Solange est mariée à Paul depuis 4 ans, lequel a adopté sa fille Angèle, née d’une première union. Le tableau d’une famille recomposée heureuse. Bonheur apparent ? Car lorsque soudain, sur le téléphone de Solange, apparaît un appel de Lenny, le père de sa fille, l’homme qu’elle a tant aimé, son cœur s’emballe. Elle doit se l’avouer, elle désirait cet appel autant qu’elle le redoutait.

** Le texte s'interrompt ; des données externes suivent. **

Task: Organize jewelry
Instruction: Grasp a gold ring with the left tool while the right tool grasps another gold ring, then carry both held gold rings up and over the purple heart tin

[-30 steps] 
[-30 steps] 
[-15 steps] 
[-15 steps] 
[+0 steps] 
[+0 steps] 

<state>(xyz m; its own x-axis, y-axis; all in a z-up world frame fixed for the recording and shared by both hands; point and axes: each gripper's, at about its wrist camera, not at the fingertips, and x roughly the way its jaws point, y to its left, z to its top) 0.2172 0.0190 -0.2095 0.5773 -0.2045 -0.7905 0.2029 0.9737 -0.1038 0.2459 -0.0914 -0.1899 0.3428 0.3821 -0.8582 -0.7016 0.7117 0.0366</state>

Et de s’interroger : « Qu’attend-elle, que lui manque t-il ? N’est-elle pas comblée par sa vie actuelle, entourée de sa fille et de son mari, occupée à un métier qui lui plaît ? » Plus étrange encore est l’existence de ce simple appel : car Lenny est décédé quelques années plus tôt…

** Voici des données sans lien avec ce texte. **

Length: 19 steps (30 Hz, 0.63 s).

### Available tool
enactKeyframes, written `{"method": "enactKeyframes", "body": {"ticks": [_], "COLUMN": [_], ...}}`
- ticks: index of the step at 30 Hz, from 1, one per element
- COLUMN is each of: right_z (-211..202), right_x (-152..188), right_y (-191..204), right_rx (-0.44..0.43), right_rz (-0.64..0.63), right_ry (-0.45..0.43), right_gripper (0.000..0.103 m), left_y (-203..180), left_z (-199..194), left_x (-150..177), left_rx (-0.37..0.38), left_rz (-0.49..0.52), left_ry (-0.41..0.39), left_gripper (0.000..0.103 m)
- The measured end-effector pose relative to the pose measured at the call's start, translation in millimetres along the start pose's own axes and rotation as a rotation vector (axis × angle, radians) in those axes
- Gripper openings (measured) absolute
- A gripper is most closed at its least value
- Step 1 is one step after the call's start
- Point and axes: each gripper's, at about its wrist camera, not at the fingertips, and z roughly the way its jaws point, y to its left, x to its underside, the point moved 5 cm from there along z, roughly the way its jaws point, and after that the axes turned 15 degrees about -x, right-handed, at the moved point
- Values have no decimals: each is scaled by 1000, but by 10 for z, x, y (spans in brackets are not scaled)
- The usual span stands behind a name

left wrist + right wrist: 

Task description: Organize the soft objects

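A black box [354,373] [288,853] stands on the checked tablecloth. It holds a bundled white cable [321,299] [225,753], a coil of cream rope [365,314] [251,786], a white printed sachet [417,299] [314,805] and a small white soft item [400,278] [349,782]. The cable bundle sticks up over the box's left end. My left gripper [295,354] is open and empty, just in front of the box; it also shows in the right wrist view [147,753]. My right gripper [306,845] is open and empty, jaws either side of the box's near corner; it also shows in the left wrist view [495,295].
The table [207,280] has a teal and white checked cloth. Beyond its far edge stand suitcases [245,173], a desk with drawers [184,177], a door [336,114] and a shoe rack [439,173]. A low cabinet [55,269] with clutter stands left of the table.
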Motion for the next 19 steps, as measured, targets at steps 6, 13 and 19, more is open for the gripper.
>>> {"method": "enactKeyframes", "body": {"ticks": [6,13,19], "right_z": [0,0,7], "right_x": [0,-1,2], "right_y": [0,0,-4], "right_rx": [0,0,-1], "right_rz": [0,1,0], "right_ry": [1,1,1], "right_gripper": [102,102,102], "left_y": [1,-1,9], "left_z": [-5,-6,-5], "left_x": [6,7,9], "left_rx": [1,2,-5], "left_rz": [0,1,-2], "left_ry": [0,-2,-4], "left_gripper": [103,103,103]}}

Et sa vie de basculer. Dès lors, elle n’a de cesse de retrouver l’auteur de cet appel. Est-ce Lenny, qui cherche à communiquer avec elle par-delà les limbes ? Est-ce une mauvaise farce ? Savoir devient son obsession, preuve s’il en est que son histoire avec le père de sa fille continue de s’écrire, que le sentiment d’abandon qu’elle a ressenti à l’annonce de sa mort continue de la hanter. Ce sentiment si prégnant d’abandon trouve t-il ses racines plus loin dans son enfance, ravivé par les circonstances ?« Où va le chagrin quand il s’en va ? Et s’il ne faisait que se métamorphoser ? Et si on n’en avait jamais fini avec lui ? »

Un roman touchant, aux personnages attachants, qui nous entraîne dans un monde où les vivants côtoient les morts, sur le chemin du deuil et de ses étapes indispensables à franchir pour pouvoir se libérer de ses fantômes. Et vivre pleinement.